El miedo es animal. Es el absurdo, y perder el control de a pedacitos, de pronto, inexorablemente; Op Oloop enamorado matándose a lo bobo una tarde de otoño.
El miedo es una lengua húmeda lamiéndote la oreja impávida. Es un puño, retorciendo con complacencia los esternones.
El miedo suda frío y se huele a distancia.
No tiene sentido, más allá de sus razones; no tiene excusa. Es pantanoso, es cotidiano, ajeno al concepto de estruendo, de tormenta. Es, lugar común, desesperación sorda; una ansiedad marítima golpeando persistente, con insistencia. Tolerable, evadible, constante ahogo: miedo, miedo, miedo.

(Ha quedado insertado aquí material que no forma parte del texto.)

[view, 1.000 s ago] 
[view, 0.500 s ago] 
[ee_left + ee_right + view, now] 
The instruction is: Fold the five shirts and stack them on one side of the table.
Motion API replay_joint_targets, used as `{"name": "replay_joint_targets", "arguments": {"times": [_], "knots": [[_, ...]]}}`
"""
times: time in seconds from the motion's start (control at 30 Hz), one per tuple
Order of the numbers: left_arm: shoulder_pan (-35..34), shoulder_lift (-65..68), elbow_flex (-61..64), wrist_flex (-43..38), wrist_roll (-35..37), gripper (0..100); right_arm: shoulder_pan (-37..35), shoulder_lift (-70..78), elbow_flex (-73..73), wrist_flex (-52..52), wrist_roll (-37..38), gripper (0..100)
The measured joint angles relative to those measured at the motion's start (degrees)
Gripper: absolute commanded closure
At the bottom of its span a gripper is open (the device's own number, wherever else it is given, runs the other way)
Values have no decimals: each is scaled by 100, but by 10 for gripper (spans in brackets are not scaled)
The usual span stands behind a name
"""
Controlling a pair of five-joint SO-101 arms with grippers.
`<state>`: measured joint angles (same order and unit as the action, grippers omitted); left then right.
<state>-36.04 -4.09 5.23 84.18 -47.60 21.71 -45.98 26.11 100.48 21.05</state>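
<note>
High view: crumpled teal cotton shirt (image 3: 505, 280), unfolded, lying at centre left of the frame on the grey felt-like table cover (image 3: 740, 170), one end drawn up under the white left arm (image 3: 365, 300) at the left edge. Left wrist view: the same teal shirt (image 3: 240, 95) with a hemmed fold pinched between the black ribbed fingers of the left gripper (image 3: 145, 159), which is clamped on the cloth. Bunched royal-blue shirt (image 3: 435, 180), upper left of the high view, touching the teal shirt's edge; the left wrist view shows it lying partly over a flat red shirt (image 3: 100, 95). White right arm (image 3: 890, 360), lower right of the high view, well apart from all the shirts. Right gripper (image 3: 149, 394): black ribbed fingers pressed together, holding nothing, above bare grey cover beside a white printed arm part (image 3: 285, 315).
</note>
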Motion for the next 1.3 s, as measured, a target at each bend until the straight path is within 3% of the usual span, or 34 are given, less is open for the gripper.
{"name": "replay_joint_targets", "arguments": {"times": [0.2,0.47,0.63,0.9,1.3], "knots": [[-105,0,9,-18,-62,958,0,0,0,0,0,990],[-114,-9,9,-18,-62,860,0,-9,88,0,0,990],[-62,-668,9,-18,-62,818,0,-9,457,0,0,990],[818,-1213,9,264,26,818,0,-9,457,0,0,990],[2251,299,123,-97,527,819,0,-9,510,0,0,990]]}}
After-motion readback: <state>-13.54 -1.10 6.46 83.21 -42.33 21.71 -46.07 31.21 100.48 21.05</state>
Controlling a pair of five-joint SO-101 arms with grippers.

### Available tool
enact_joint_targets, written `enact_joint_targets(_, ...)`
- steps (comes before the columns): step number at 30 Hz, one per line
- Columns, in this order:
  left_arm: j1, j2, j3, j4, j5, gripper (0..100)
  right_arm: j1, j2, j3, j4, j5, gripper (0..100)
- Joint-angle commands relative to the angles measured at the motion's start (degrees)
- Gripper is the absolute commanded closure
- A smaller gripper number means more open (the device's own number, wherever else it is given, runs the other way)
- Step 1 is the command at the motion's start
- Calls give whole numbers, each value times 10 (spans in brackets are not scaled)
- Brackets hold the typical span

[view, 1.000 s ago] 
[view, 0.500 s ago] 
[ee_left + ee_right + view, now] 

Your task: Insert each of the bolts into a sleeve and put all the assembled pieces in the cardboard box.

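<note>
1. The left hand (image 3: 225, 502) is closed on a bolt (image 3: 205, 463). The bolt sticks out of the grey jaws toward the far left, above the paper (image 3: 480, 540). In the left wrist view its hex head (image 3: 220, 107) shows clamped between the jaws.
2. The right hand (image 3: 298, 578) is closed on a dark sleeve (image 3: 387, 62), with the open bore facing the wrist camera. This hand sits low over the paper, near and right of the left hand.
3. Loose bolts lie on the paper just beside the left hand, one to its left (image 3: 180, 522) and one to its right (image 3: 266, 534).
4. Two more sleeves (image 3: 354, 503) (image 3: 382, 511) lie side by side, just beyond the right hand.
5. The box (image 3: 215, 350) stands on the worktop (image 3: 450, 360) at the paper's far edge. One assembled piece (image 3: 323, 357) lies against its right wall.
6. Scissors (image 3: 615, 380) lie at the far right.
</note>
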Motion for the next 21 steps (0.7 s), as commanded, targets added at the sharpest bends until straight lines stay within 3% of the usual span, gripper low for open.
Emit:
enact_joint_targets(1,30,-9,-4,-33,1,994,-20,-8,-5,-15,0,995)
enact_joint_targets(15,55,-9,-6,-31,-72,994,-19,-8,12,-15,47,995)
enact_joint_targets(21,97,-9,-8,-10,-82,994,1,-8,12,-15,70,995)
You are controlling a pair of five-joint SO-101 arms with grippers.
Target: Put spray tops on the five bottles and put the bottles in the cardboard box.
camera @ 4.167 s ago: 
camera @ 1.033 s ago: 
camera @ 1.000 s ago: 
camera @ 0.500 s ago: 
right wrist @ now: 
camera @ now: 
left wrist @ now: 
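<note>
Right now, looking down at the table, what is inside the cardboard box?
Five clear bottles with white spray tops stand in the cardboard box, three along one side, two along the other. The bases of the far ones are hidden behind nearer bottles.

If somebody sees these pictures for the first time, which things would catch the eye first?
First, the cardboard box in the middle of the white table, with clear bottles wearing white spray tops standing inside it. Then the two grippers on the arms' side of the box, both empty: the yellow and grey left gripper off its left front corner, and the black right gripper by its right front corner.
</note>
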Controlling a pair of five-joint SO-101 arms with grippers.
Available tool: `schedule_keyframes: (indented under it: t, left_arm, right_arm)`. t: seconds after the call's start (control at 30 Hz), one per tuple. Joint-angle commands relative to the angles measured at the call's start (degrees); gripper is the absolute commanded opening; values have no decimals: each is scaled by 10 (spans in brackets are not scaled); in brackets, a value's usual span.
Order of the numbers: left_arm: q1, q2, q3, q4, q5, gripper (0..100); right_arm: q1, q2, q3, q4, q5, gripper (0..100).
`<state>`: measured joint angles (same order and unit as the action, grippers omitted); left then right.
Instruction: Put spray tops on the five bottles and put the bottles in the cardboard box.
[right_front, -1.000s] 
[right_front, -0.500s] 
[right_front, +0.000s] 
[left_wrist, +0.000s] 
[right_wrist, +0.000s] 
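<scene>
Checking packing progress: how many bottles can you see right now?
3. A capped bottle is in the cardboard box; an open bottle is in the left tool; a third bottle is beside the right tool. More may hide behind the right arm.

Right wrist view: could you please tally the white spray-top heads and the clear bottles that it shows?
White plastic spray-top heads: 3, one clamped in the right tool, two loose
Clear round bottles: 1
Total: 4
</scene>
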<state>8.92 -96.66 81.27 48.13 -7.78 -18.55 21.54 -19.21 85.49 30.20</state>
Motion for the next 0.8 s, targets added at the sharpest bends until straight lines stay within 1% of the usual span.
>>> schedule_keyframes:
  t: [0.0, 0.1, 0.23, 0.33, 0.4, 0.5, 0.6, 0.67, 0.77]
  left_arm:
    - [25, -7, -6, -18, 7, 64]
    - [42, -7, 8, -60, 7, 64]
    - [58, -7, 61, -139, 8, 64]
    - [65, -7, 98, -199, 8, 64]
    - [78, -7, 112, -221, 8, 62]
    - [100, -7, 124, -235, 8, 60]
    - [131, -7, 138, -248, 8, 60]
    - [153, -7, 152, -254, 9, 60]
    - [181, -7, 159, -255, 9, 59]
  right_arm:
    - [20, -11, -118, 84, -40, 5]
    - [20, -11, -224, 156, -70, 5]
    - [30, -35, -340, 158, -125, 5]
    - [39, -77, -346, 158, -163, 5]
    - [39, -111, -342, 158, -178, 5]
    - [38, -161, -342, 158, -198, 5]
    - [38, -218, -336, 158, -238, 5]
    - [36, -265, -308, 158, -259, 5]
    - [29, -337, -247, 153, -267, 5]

Te abraza, te apoya, te viola en público y en privado, te seca las lágrimas y no se detiene nunca, ¿quién lo mira, quién lo censura? No te deja dormir. No te deja comer. No te mira de frente, y por eso, no te deja de mirar nunca. Destemplado, lo analizás, lo olvidás por un rato; luego vuelve. Pero insistís, huís, le das la espalda. Le das la espalda y caminás vehemente. Te tropezás. Lo sentís, tocándote. Te vas corriendo.